27. XEROSERE: Seral Stages of Xerosere (Lithosere)
6. Forest or Climax stage:
With the establishment of shrubs, more and more soil is formed and environment
becomes increasingly humid. This favours the growth of woody trees. In the
beginning, trees show stunted growth and are sparsely placed. Some xerophytes
tree species invade the area. Further weathering of rocks and increasing humus
content of the soil favour the arrival of more trees and vegetation finally becomes
mesophytic. Finally a climax forest community is established. The climax
community is the last aggregation in the successional series. These forest
community is the climax stage for this region. Climax community is controlled
by climate of an area and is known as climatic climax.
29. Changes In Animal life During Xerosere (Lithosere)
There occur successive changes in the animal life during the xerosere succession. Associated
with the lichens, the pioneer are a few mites. Fauna is sparse in terms of species composition.
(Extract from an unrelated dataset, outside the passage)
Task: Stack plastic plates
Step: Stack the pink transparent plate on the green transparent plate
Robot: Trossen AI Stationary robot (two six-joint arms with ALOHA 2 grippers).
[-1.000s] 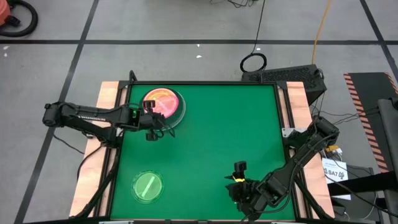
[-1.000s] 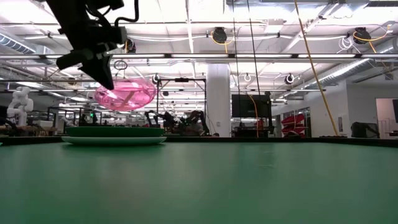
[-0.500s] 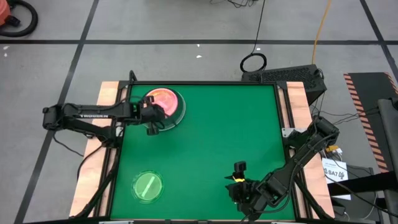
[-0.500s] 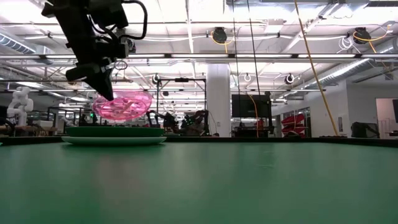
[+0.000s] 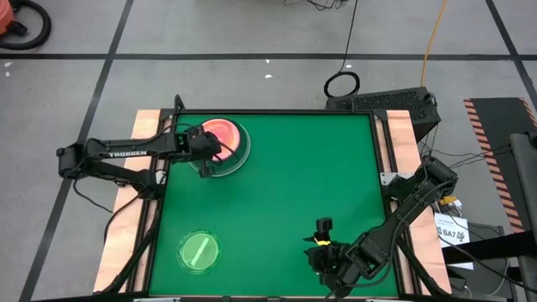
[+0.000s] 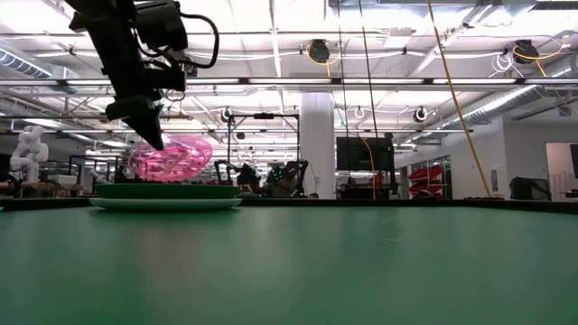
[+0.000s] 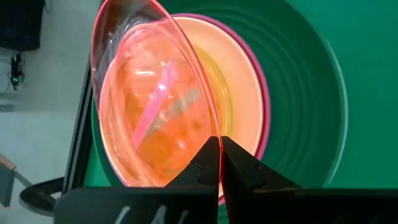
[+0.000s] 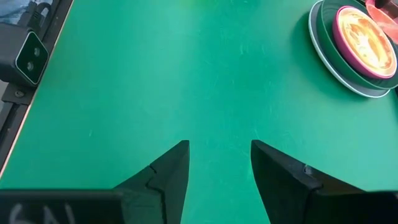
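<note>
My left gripper [image 7: 221, 142] is shut on a see-through pink plate [image 7: 149, 106] and hovers over the stack near the table's far left corner. The stack [image 5: 237, 156] has a pale plate at the bottom, then a dark-green plate [image 6: 167, 190], a hot-pink plate [image 7: 264, 93] and an amber one [image 7: 233, 81] on top. A see-through green plate [image 5: 200, 251] with a stripe lies flat near the table's near left corner. My right gripper [image 8: 217, 158] is open and waits low at the near right, touching nothing. My left gripper pinches the pink plate's rim [image 7: 214, 127] between its two fingers, at the side of the plate toward the near edge. The fingers [image 6: 153, 135] come from above, pointing steeply down. The plate [image 6: 172, 158] is tilted, just above the stack; I cannot tell whether its low edge touches it.
Wooden strips [image 5: 149, 126] border the green mat on the left and right. The mat's middle and far right [image 5: 319, 168] show open surface. In the low view the room behind holds pillars, lights and machines.
My left gripper has moved toward the far edge and down toward the stack, staying shut on the pink plate. The plate has come down with it, from well above the stack to just over its top, still tilted.
</note>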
There are few ants and few spiders present in the cracks and cervices of rocks. The mites
become more varied in terms of species and small spiders, springtails as well as tradigrades
become associated with the secondary community of mosses. At later stage of succession
when grasses start developing, there is quantitative and qualitative increase in the fauna.
Nematodes and larval insects, ants, spiders and mites appear in this new environment. With
the development of forest climax community, there develop a rich fauna consisting of
invertebrates as well as vertebrates. These include slugs, snails, millipedes, centipedes, ants,
sow bugs, squirrels, mammals like fox, chipmunk, mouse and mole, birds like grouse and
flycatcher, reptiles like snakes turtles etc. and amphibians such as salamanders and frogs.